Friday, January 19, 2007

Power Comics and comics fandom

With Pow! and the other Odhams comics being the UK home for Marvel reprints it was inevitable that comics fandom would show an interest in the weeklies. No doubt this was also helped by the fact that comics fan Steve Moore was on the staff. The Odhams "Power Comics" (Wham!, Smash!, Pow!, Fantastic, and Terrific) had a good rapport with their readers thanks to the News From the Floor of 64 feature which ran in all five titles. (The name referring to the address of Odhams at the time; 64 Long Acre, which I understand today is the location for Field and Trek a shop selling camping supplies. )

The News columns in the comics were basically a UK version of Marvel's Bullpen Bulletins, providing chatty information about the comics and their creators. However, they also revealed the early days of active comics fandom in this country.
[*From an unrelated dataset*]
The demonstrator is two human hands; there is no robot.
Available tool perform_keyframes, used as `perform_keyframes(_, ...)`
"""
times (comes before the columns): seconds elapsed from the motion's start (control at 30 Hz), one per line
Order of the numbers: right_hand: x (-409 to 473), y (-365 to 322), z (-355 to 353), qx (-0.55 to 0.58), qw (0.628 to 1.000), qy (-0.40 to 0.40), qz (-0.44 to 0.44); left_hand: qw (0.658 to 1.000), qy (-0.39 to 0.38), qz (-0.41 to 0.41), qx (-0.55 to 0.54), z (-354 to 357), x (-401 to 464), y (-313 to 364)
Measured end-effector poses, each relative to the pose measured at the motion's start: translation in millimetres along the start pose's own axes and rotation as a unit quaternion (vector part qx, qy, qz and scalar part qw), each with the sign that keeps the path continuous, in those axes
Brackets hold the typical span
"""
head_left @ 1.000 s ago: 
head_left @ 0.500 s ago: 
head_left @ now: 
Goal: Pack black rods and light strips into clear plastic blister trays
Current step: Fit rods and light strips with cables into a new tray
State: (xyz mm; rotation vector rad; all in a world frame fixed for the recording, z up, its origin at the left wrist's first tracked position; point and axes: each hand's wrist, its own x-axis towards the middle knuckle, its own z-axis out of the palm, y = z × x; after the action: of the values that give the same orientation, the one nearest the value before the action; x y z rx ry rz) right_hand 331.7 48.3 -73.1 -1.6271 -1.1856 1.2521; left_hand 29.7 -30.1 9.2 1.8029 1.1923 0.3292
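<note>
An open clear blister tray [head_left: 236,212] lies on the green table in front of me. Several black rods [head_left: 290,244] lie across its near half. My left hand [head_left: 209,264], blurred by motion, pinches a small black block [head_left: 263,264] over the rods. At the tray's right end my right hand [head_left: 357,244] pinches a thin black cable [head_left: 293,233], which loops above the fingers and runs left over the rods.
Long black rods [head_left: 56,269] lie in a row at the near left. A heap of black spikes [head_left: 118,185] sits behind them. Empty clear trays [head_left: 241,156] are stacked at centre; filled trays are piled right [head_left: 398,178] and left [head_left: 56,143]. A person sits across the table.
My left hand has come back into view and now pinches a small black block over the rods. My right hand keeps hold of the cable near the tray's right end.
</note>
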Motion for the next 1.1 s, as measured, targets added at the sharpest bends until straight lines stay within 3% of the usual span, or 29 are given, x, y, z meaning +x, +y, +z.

As the examples here show, Odhams were quite happy to mention comics fanzines and plug the very first UK comics convention. (By the way the Spot the Boob Contest mentioned in one of the News columns scanned here shows how things have changed. In the 1960's a boob was slang for a mistake! Snigger. Fnar fnar.)

Sadly, after the demise of the Odhams comics, IPC were not so keen to connect with their readers in the same fashion and such news pages were dropped. A great shame, as, to my mind anyway, it made comics such as Cor!! and Whoopee! seem more distant than their predecessors had been. (It was pleasing though that when 2000AD arrived it gradually developed a more informal connection with its readers, as Marvel UK also did, and as Panini does today.)

Incidentally, I've also added a scan of another Pow! cover to this entry, as an example of how the standard US comics page was edited and rearranged to fit the larger UK size. (They'd usually redesign two US pages to fit one UK page.) This is a Steve Ditko strip from one of the Marvel anthology titles (Strange Tales or similar).


Anonymous said...

Whoopee and Cor!! did have a bit of input from the readers...Cor!! for example the Cor!! post bag.lots of readers suggested ideas for the new was unusual to see such critical letters with the praise..also the editor seemed to respond personally..the favourite characters from readers were given special treatment in colour or extended to 2 Whoopee in the early years they used Ossie the Whoopee office boy for girls and some boys to write to him personally..a lot of girls gave details of there appearance and hobbies..:)...the personal letter page also was good in Cheeky the writers and cartoonist all seem to chip I do like interactive letter pages...Jack Edward Oliver did well in the later years with Whizzer and chips and Buster.and of course the late Striker...
Peter Gray

Lew Stringer said...

That's interesting Peter, thanks. I didn't follow Cheeky comic (going through my "too old for kids' comics" phase at the time) so I didn't know the artists themselves replied to the letters. Were they allowed to use their own names or were they just referred to as "the artist" for example?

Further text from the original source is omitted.